◆ WHAT YOU ARE ASKED TO DO ◆
Restate word for word the lines of the material below, from the line with "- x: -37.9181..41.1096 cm" to the line with "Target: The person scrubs", both lines included, and no others.

◆ INPUT RECORDS ◆
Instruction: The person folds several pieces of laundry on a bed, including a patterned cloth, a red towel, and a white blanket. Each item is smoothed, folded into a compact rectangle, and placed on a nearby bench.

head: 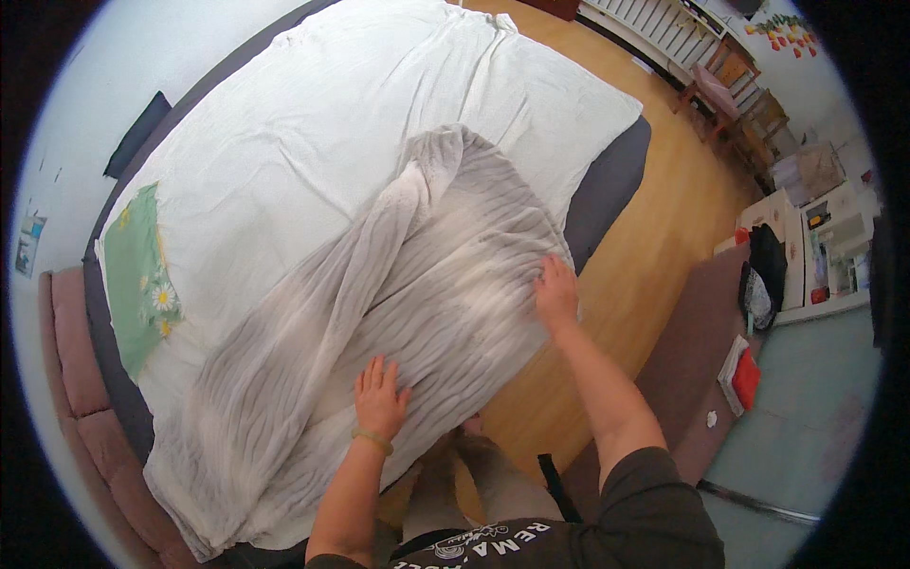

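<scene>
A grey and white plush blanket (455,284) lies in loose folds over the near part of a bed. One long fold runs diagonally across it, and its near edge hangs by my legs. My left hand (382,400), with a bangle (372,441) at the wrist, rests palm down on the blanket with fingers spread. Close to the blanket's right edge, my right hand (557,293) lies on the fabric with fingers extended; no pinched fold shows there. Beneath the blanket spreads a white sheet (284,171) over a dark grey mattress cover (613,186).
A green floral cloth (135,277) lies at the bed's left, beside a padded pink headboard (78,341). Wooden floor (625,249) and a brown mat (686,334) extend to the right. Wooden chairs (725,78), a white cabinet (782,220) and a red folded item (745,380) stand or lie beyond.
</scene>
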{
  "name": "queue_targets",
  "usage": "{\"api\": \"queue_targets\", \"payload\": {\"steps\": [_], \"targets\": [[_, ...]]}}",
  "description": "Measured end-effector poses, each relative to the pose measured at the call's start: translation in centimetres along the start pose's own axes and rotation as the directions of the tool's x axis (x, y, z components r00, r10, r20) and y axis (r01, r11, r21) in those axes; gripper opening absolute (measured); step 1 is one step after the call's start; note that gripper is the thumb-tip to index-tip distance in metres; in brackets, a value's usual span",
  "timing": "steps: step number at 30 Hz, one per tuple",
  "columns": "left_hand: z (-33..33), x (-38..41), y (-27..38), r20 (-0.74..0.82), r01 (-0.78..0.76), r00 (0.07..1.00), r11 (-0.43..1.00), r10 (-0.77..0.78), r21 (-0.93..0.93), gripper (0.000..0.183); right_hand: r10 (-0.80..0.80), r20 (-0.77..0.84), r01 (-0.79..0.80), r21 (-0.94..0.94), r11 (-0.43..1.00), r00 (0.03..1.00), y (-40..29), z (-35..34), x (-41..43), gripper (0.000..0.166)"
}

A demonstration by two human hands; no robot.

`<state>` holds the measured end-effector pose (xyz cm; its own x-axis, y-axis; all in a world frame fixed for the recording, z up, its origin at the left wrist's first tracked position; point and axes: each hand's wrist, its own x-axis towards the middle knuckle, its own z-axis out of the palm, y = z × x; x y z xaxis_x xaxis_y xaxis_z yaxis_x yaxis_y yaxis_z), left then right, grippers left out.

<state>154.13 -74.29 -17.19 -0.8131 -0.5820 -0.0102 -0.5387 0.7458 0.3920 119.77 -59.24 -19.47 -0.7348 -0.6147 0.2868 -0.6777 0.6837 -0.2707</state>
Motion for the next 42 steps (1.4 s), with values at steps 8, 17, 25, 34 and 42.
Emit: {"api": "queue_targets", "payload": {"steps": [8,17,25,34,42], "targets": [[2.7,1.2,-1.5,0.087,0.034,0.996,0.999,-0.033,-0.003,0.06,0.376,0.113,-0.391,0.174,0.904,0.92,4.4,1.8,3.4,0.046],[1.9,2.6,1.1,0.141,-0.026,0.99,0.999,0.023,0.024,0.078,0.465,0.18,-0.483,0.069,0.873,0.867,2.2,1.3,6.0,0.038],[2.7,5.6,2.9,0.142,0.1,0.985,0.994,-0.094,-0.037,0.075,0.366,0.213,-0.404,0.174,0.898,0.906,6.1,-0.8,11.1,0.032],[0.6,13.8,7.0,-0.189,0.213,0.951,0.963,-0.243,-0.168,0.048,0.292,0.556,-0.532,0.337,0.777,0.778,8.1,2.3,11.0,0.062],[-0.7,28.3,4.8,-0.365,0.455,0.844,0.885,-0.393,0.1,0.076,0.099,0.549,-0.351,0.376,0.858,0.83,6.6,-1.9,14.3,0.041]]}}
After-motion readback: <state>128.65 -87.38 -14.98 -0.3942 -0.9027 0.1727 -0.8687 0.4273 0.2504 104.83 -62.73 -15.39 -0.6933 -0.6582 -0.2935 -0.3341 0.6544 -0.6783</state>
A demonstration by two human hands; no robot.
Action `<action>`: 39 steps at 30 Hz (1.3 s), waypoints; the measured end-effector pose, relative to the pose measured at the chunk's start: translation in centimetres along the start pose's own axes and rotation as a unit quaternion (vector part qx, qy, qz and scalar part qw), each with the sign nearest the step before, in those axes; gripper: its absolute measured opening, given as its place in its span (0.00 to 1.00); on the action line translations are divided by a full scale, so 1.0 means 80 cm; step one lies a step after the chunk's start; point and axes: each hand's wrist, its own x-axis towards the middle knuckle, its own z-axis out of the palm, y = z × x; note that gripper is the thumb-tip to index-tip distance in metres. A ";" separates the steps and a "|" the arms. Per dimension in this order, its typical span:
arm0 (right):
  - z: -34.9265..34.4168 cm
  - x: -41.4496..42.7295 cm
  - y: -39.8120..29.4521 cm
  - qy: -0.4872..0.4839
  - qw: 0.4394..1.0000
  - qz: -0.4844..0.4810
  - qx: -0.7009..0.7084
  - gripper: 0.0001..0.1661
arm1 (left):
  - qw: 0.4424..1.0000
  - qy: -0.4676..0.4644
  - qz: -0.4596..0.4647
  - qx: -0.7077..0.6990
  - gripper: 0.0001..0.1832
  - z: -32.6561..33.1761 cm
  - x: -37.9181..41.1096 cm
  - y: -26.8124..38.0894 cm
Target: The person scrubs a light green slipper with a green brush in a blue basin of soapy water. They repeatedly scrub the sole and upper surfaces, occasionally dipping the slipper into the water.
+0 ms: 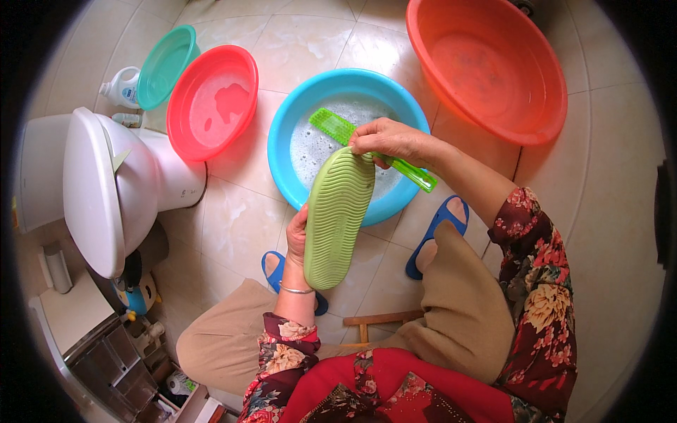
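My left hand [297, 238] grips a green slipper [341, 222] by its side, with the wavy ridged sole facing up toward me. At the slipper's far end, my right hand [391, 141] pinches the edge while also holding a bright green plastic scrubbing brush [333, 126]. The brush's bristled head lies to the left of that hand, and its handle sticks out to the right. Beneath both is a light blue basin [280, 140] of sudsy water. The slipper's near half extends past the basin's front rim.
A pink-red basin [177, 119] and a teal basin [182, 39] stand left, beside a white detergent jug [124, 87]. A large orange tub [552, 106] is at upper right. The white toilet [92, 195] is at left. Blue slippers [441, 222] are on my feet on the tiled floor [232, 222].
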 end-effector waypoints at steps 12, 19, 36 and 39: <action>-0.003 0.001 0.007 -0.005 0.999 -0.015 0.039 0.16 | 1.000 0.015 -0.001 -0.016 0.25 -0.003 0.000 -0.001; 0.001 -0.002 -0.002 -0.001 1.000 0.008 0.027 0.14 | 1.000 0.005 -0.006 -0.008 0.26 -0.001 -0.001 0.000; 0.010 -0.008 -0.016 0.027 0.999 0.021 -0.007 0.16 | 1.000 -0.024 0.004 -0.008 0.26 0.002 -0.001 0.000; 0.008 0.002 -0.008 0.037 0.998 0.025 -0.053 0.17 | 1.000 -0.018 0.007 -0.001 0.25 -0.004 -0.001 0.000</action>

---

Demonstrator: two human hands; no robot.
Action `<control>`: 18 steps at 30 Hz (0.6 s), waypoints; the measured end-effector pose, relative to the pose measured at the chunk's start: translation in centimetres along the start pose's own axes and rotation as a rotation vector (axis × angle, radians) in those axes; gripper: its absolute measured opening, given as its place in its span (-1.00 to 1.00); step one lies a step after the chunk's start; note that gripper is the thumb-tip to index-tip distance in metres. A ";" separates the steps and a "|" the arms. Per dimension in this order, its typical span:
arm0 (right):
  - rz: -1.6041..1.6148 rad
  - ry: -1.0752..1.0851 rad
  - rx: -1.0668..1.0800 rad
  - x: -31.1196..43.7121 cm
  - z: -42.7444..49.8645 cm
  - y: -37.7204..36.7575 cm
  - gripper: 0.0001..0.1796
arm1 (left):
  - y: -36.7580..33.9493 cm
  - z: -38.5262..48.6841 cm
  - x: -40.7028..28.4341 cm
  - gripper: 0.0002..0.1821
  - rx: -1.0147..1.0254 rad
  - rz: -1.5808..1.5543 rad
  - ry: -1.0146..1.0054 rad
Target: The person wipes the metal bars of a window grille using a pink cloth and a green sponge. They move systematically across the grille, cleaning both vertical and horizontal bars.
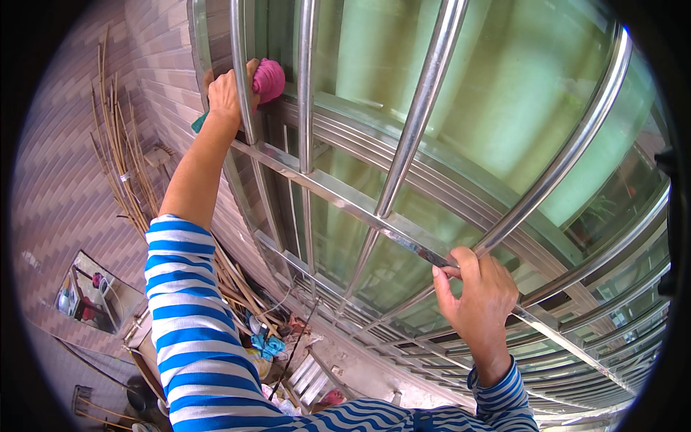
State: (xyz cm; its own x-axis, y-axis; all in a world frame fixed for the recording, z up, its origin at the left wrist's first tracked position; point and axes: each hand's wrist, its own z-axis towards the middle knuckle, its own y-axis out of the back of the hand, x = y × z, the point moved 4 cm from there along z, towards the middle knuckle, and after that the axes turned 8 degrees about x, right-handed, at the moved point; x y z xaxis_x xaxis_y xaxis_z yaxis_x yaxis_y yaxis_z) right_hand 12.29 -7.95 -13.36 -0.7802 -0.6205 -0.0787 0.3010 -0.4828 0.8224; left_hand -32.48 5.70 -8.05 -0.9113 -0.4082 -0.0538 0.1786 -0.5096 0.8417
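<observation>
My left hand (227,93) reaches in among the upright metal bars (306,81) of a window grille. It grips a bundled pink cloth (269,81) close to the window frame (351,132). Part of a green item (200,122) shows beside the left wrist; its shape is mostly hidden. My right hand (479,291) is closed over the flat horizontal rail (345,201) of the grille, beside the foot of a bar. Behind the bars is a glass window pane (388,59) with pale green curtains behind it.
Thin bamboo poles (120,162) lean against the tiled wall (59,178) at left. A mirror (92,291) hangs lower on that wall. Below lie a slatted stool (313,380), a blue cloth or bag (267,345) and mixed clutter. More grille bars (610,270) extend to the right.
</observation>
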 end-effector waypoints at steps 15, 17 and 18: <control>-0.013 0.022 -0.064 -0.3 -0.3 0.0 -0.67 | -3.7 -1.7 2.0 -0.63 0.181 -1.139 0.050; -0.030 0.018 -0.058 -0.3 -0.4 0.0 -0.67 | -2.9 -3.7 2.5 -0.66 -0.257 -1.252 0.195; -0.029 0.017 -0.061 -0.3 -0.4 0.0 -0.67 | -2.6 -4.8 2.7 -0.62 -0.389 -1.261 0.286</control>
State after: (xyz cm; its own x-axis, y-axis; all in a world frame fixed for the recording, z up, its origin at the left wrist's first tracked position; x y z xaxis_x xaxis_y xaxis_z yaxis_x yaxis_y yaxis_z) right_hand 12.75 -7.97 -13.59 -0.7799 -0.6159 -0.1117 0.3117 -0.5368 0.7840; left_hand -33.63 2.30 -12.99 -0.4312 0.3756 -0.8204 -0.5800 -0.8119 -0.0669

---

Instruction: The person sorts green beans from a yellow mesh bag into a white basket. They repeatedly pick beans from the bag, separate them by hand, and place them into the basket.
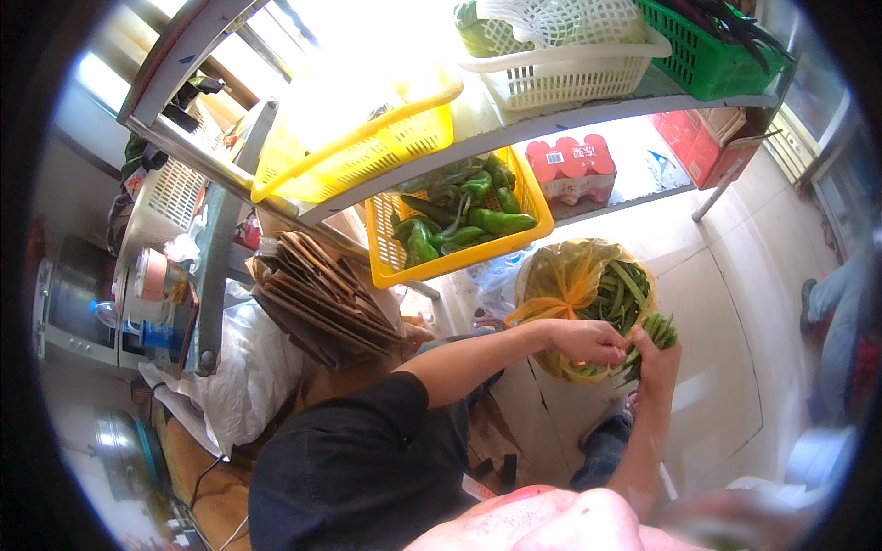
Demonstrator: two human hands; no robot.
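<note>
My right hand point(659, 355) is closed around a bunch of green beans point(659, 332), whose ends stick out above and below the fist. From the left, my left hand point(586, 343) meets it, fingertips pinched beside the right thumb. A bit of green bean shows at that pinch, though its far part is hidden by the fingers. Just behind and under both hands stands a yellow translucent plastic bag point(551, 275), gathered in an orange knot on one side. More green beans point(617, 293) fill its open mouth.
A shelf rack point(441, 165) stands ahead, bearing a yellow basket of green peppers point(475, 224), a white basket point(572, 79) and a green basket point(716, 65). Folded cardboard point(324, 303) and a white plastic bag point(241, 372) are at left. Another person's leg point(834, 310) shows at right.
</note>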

◆ SOLVED EXERCISE ◆
  - x: -37.9181..41.1096 cm
  - y: -26.8124..38.0894 cm
Target: The person scrubs a light green slipper with a green brush in a blue basin of soapy water. They repeatedly scrub the sole and upper surfaces, occasionally dipping the slipper into the water.

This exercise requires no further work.